*** Opening Material provided ***

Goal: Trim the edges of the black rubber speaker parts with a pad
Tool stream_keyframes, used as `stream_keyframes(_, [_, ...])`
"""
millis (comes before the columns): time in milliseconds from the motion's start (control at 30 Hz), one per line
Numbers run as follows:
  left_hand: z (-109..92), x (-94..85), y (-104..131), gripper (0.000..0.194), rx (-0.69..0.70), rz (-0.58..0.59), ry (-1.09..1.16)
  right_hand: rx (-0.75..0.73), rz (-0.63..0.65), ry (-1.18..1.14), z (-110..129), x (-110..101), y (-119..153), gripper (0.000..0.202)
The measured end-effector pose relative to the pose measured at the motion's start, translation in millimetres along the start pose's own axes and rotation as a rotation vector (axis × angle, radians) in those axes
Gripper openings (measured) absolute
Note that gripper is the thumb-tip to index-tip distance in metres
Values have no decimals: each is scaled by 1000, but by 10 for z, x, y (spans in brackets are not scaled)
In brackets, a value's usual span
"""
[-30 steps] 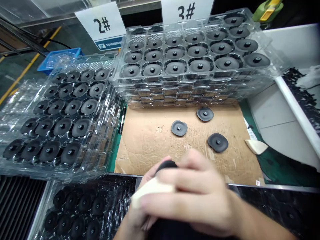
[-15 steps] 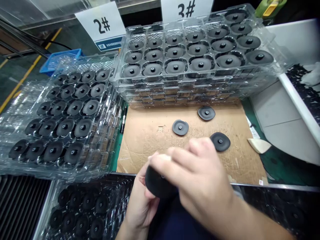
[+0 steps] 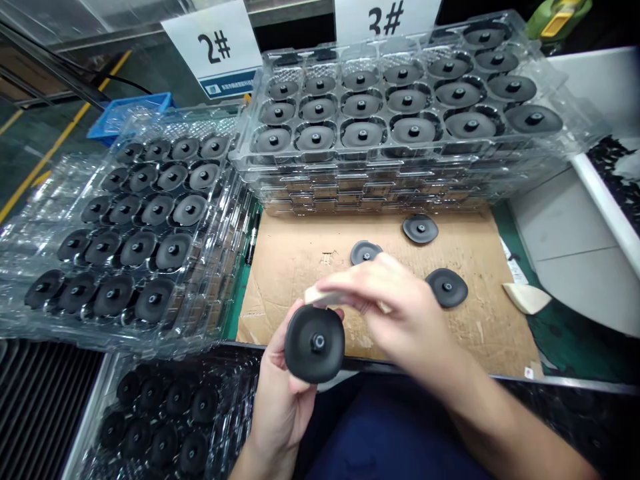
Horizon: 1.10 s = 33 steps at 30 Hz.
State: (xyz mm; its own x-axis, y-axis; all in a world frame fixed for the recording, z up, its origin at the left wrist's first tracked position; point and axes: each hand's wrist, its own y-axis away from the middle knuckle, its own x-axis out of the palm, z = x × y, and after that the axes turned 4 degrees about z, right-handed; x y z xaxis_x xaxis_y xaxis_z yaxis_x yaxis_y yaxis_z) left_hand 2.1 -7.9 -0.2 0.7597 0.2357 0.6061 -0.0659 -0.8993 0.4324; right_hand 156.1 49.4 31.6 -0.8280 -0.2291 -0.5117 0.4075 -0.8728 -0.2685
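Note:
My left hand (image 3: 286, 393) grips a black rounded disc (image 3: 314, 343) by its edge, its face with a central stub turned up toward the camera. Pinched in my right hand (image 3: 400, 307) is a pale, cream-coloured piece (image 3: 325, 297), which touches or nearly touches the disc's upper rim. On the cardboard sheet (image 3: 285, 267) beyond lie three similar discs: one (image 3: 365, 253) partly behind my right hand, one farther back (image 3: 421, 229), and one to the right (image 3: 447, 287).
Stacked clear trays of black discs stand at the back (image 3: 370, 167) and left (image 3: 140, 250), with another tray (image 3: 165, 427) lower left. A cream wedge (image 3: 527, 298) and a white bin (image 3: 565, 227) are on the right. A black pen (image 3: 253, 239) lies beside the cardboard.
My right hand has lifted off the disc's face and moved to its upper edge, so the disc and the pale piece now show clearly. The view has shifted slightly.

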Motion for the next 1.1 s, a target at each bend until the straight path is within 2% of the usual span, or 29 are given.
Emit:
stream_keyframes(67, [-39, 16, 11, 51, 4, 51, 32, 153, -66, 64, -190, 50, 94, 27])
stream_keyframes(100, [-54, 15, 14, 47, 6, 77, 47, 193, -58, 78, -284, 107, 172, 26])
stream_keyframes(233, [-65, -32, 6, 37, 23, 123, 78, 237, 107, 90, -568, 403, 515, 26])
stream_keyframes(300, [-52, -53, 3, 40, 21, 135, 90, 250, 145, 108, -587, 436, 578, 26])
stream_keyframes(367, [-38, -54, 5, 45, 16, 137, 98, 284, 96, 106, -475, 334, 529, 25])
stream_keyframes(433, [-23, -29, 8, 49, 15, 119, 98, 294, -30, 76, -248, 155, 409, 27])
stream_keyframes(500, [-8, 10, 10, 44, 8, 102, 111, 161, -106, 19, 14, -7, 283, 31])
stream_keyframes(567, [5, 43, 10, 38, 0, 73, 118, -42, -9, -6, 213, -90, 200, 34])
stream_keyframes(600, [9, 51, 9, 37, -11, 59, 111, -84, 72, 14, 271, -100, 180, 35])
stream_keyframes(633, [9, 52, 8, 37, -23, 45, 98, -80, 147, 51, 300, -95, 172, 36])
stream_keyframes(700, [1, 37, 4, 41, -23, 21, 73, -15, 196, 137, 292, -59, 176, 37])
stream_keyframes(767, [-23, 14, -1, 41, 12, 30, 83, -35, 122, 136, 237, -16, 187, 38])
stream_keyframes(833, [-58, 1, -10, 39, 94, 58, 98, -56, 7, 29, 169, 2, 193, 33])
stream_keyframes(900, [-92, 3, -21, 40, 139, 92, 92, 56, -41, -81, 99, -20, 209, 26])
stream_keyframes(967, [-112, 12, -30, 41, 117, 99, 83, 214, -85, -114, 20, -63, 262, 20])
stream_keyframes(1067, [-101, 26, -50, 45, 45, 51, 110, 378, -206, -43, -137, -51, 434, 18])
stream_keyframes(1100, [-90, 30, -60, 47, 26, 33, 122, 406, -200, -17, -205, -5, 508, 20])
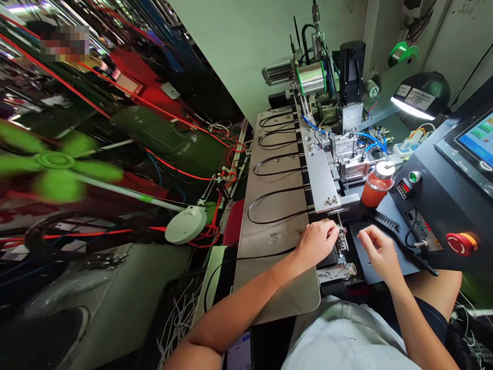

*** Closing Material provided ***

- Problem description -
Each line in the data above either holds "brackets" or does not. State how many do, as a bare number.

- Solution to this exercise -
2